2. Pure red, green and blue colors are sent via the projector and captured by the camera for a set of n frames. The camera
output is not pure red, green or blue. Here, every pure input has all its corresponding response RGB components non zero.
This is on account of an imperfect color balance match between projector and camera. The variance for each RGB output
component for every individual pure input is then determined.
Figure 1: Projector camera system
3.2 Assumptions and Calibration
We expect the surface of the system (consisting of the computing device, its projector and its camera) meet some general
criteria of near-flatness, Lambertian (non-specular) reflectivity uniform over the projection surface, and with a reflectance
coefficient that is not too low at any wavelength in the visible band. We allow the surface to possess some space-varying
texture, subject to meeting the criteria set down above at each point individually. We further allow ambient illumination to be
present, and to have any spectral bias, so long as its intensity allows the projector output to sufficiently dominate and so long
as it is constant over time.
The camera-projector combination is however assumed to be co-axial and fixed in space relative to each other (by sharing a
common chassis, for example) and fixed in space relative to the projection surface during an interaction session. The hand
and fingers are held close to the projection surface to ensure bounded depth i.e… uniform reflection. Under the
abovementioned set of assumptions, the system’s operation during a session is initiated with a session calibration phase
whose process consists of the following:
1. Calibration to ambient illumination.
2. Calibration to skin color under ambient illumination.
3. Surface texture calibration under projector illumination.
4. Skin color calibration under projector illumination.
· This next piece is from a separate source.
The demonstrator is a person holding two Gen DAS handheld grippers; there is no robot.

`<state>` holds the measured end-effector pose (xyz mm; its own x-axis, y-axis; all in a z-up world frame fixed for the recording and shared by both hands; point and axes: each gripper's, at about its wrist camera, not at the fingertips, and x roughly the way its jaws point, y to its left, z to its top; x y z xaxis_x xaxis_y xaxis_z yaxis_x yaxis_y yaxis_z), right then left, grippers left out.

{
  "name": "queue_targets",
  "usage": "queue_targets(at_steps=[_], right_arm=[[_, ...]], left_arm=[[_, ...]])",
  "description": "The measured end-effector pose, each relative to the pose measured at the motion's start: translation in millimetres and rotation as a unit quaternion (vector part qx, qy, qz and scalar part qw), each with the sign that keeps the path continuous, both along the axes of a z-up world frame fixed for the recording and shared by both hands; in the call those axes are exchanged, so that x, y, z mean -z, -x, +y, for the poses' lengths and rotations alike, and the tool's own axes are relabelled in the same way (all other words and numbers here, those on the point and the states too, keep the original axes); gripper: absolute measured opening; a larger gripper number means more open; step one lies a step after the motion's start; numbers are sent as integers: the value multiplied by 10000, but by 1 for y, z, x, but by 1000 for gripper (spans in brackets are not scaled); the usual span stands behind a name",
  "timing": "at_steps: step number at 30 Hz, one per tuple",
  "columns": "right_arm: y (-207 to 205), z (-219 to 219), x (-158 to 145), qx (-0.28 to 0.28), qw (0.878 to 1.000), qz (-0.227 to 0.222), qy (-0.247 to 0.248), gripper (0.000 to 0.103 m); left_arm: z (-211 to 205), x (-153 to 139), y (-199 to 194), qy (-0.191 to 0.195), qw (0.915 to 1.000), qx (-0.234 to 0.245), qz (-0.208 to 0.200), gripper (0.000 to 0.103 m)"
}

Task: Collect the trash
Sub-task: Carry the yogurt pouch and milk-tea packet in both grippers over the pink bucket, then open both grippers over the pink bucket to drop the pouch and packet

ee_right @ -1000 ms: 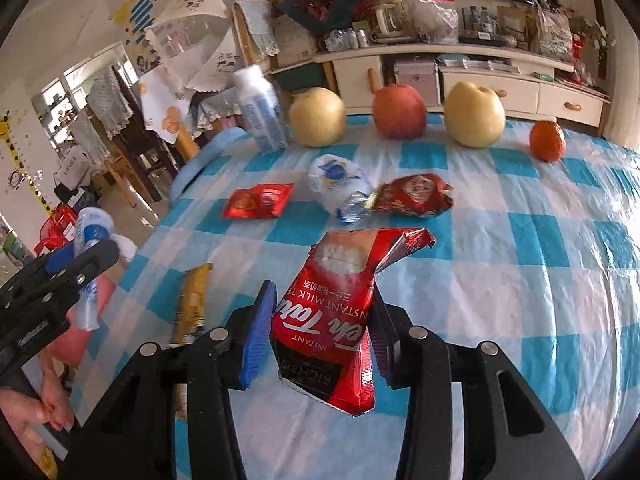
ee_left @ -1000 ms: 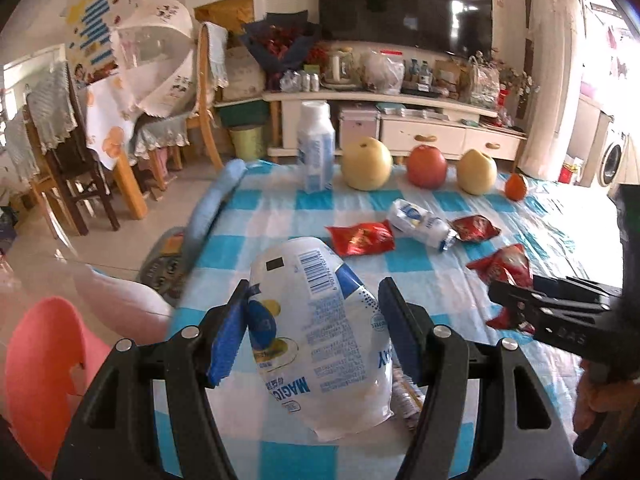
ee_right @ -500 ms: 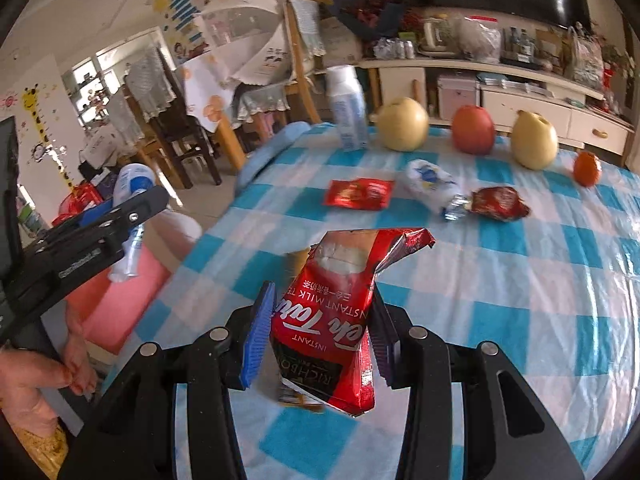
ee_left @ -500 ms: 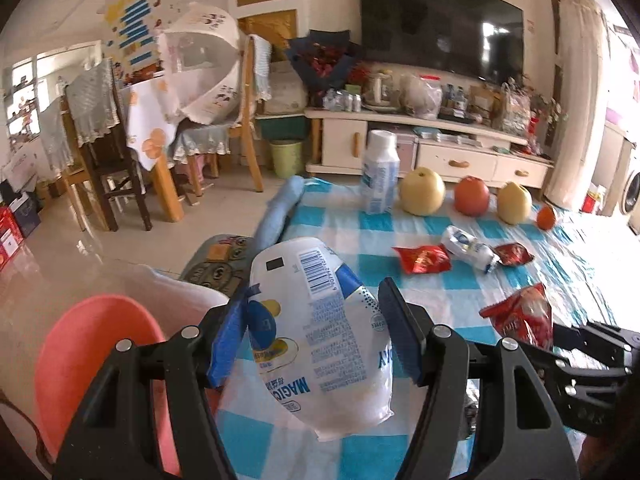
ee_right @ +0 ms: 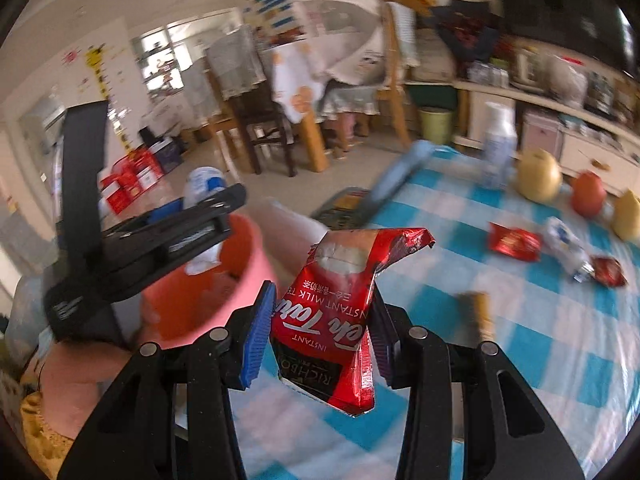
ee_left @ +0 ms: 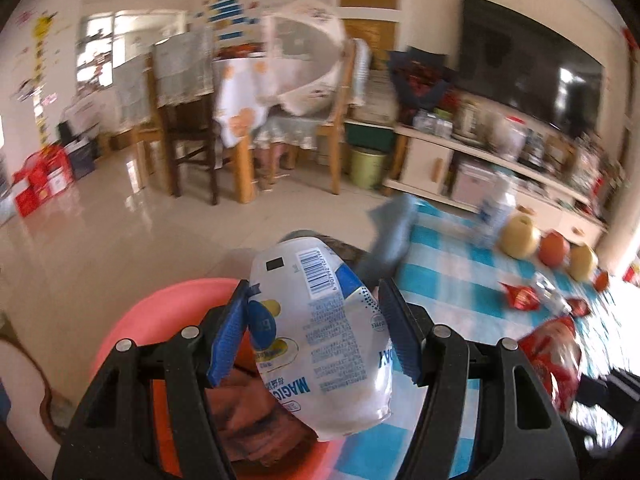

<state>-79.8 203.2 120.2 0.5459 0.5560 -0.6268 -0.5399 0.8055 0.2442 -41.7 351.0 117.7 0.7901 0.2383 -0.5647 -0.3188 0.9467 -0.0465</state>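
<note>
The crushed white plastic bottle [ee_left: 320, 332], light and yielding, is clamped mid-body by the left hand-held gripper [ee_left: 316, 336], while the limp, crinkly red milk-tea sachet [ee_right: 340, 312] is pinched across its middle by the right hand-held gripper [ee_right: 320, 332].

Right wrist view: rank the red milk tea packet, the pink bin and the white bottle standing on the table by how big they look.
1. pink bin, though partly hidden
2. red milk tea packet, close behind; it sits right at the camera between the right gripper fingers, so its real size is unsure
3. white bottle, clearly smallest and farthest

checked table [ee_right: 540, 344], wrappers [ee_right: 514, 243], probably fruit [ee_right: 538, 175]
</note>
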Motion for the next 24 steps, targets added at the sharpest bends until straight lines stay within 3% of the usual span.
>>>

5. Camera-projector co-calibration for white balance.
Apart from all these session-specific parameter settings, the system has to be one-time factory calibrated to map camera and
projector spatial and temporal resolutions to one other. The experimental setup is shown in Fig. 2
Figure 2: Experimental setup of the invention: 1-Projector,2-Screen on which random scenes are being projected and hand
is inserted as an intrusion and 3-Camera recording the screen.
3.3 Requirements:
1. Relatively light colored videos to be projected
2. Camera, preferably without AGC and white balance adaptation
3. Camouflage (same color on foreground and background) must be avoided in case of human intrusion.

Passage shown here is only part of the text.